■ **WHAT IS BEING ASKED**: Using the data below, return the stretch from the line that contains "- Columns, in" through the line that contains "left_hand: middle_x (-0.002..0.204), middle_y", both included, exactly as it stands and nothing beyond it.

■ **LISTED ENTRIES**:
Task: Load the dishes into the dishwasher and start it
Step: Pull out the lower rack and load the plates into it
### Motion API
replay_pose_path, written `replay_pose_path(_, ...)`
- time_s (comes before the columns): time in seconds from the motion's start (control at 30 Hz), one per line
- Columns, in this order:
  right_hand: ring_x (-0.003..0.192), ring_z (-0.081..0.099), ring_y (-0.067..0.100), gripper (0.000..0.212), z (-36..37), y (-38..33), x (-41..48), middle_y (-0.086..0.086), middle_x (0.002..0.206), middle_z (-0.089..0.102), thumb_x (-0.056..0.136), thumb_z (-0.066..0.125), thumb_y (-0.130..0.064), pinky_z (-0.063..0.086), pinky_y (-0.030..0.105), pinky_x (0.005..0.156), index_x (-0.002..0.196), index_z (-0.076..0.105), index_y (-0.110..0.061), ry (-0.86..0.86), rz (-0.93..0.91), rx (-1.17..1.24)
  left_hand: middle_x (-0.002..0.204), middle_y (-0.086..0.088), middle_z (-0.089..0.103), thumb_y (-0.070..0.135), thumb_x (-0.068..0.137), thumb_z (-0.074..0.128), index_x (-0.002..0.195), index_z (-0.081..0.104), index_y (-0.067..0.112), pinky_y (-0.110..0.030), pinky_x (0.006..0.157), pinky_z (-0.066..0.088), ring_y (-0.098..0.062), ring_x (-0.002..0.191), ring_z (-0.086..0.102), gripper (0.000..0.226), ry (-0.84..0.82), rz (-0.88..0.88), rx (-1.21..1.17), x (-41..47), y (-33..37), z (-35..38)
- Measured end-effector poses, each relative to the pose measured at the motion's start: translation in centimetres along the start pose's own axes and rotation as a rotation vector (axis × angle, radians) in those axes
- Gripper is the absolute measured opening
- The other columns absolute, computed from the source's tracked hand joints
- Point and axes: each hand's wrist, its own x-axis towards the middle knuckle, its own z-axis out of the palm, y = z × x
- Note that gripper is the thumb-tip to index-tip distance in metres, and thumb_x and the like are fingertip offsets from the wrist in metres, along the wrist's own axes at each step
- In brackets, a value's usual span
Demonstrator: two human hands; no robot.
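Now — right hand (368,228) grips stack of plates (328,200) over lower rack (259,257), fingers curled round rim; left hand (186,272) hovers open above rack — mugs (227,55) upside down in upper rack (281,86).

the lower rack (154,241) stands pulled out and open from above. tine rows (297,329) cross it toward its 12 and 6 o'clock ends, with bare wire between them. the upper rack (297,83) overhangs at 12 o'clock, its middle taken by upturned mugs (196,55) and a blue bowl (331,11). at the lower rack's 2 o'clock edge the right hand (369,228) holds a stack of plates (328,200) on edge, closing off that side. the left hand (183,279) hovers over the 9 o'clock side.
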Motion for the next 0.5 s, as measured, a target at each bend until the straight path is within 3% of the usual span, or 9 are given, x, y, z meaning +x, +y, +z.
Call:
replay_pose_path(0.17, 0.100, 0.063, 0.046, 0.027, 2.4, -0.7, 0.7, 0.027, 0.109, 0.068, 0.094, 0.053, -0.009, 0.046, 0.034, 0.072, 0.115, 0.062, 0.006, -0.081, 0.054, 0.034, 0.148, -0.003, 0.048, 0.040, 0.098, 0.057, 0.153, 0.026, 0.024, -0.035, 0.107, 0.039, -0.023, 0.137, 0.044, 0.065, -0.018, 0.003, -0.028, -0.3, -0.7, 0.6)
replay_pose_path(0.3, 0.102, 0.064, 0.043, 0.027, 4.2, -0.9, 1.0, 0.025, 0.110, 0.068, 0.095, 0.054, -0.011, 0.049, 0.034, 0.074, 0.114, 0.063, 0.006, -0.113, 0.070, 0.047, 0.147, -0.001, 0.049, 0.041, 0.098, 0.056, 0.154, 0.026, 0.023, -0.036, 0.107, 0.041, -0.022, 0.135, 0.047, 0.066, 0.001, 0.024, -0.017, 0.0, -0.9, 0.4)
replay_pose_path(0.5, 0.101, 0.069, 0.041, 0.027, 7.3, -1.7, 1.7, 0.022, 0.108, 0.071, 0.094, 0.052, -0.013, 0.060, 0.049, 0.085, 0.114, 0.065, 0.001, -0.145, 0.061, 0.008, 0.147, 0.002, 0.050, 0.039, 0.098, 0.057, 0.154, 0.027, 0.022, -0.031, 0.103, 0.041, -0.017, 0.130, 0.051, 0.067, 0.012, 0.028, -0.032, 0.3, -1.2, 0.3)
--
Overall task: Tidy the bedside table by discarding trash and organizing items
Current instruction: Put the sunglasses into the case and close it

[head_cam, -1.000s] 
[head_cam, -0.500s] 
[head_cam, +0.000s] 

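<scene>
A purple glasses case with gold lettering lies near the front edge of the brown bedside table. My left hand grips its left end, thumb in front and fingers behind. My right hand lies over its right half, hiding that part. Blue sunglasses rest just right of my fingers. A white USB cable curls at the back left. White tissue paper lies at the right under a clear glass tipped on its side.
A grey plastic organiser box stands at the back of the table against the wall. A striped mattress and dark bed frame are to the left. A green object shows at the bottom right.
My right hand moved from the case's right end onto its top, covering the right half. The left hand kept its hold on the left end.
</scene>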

■ **EXERCISE RESULT**:
- Columns, in this order:
  right_hand: ring_x (-0.003..0.192), ring_z (-0.081..0.099), ring_y (-0.067..0.100), gripper (0.000..0.212), z (-36..37), y (-38..33), x (-41..48), middle_y (-0.086..0.086), middle_x (0.002..0.206), middle_z (-0.089..0.102), thumb_x (-0.056..0.136), thumb_z (-0.066..0.125), thumb_y (-0.130..0.064), pinky_z (-0.063..0.086), pinky_y (-0.030..0.105), pinky_x (0.005..0.156), index_x (-0.002..0.196), index_z (-0.076..0.105), index_y (-0.110..0.061), ry (-0.86..0.86), rz (-0.93..0.91), rx (-1.17..1.24)
  left_hand: middle_x (-0.002..0.204), middle_y (-0.086..0.088), middle_z (-0.089..0.103), thumb_y (-0.070..0.135), thumb_x (-0.068..0.137), thumb_z (-0.074..0.128), index_x (-0.002..0.195), index_z (-0.081..0.104), index_y (-0.067..0.112), pinky_y (-0.110..0.030), pinky_x (0.006..0.157), pinky_z (-0.066..0.088), ring_y (-0.098..0.062), ring_x (-0.002..0.191), ring_z (-0.086..0.102), gripper (0.000..0.226), ry (-0.84..0.82), rz (-0.88..0.88), rx (-1.21..1.17), x (-41..47), y (-33..37), z (-35..38)

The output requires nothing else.